[Supplied data — start]
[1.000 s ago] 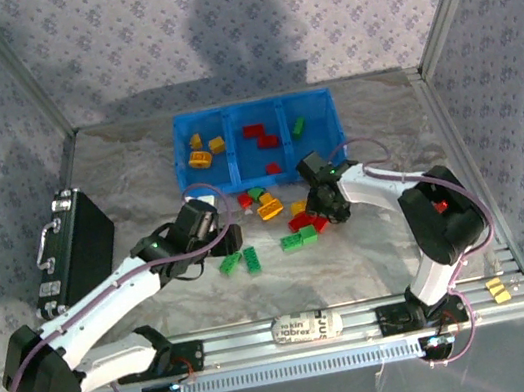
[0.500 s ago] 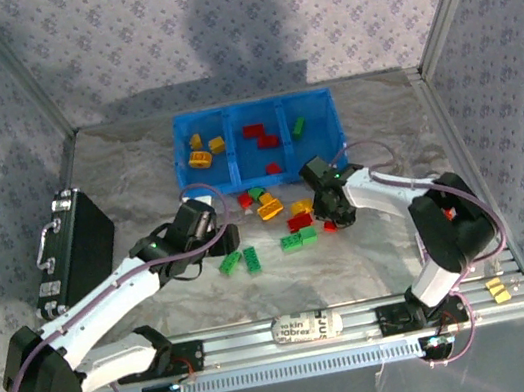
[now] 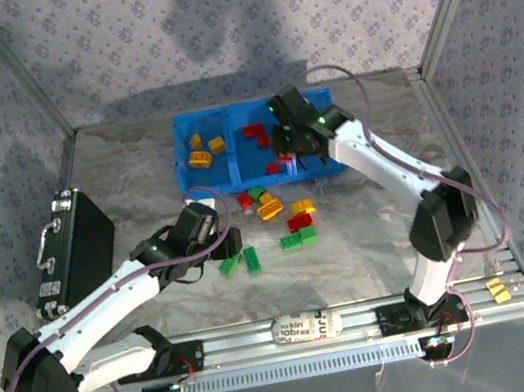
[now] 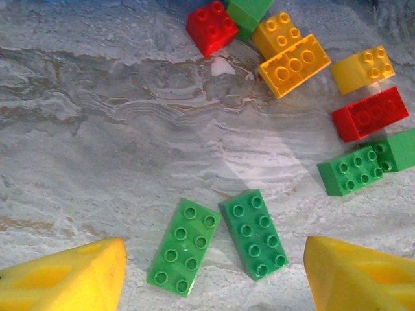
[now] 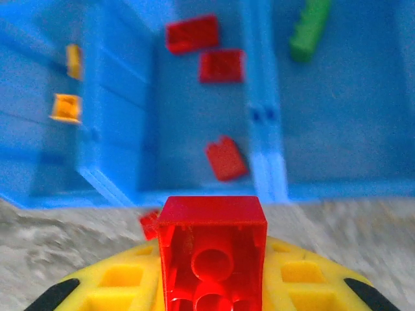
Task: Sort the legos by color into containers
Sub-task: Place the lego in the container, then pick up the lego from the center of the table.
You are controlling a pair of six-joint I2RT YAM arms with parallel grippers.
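The bin [image 3: 209, 183] is seen at the back. Above its middle compartment a red brick [image 5: 213, 246] is pinched by the right gripper [image 3: 289, 146] — the left gripper [image 4: 214, 275] is held spread over two green bricks [image 4: 183, 247], with loose legos [image 4: 295, 65] scattered beyond.

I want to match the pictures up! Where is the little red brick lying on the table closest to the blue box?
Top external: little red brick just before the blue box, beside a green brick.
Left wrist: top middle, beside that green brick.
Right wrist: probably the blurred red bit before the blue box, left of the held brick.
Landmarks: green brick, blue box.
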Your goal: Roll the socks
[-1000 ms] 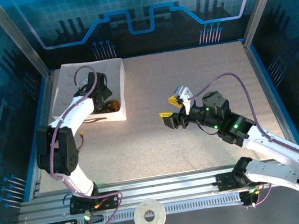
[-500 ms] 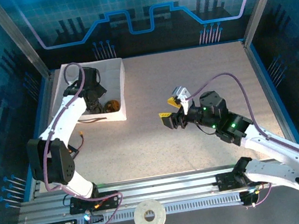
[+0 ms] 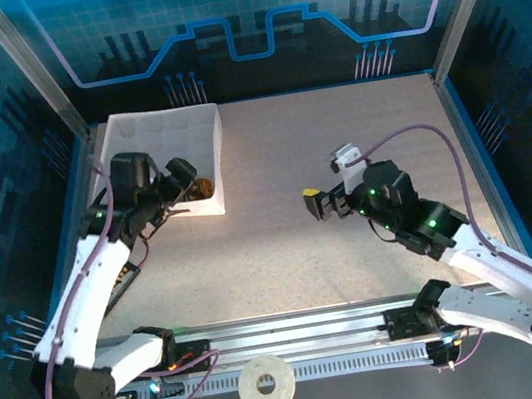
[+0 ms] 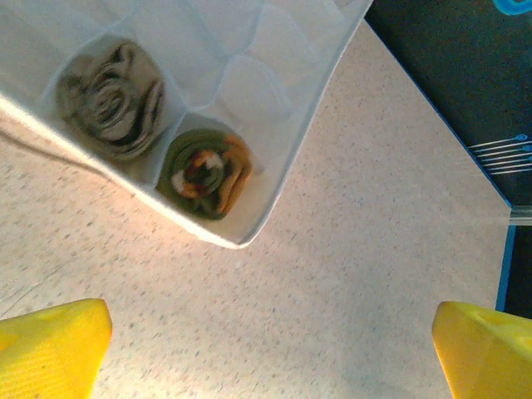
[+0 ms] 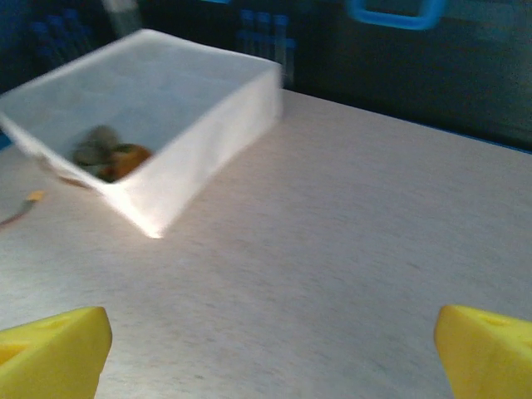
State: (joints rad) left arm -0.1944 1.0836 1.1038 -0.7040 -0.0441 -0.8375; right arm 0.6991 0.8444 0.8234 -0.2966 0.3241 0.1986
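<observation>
Two socks (image 4: 204,170) rest in tray (image 4: 291,58), left end effector (image 4: 268,353) withdrawn.

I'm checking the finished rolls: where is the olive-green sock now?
In the left wrist view, the rolled olive-green sock sits in a corner compartment of the white tray, right beside the rolled tan sock.

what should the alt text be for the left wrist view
A rolled tan sock and a rolled olive-green sock with orange sit side by side in the corner of a white tray on a speckled table. The open left gripper shows its yellow fingertips wide apart at the bottom corners, holding nothing.
</observation>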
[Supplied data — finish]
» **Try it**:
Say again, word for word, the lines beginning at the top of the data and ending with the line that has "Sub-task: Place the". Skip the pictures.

» **Exercise solution**:
[1.000 s ago] 
[0.500 s ago] 
[now] 
[now] 
[now] 
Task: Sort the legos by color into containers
Sub-task: Place the lego in the container, then pick up the lego from the center of the table.

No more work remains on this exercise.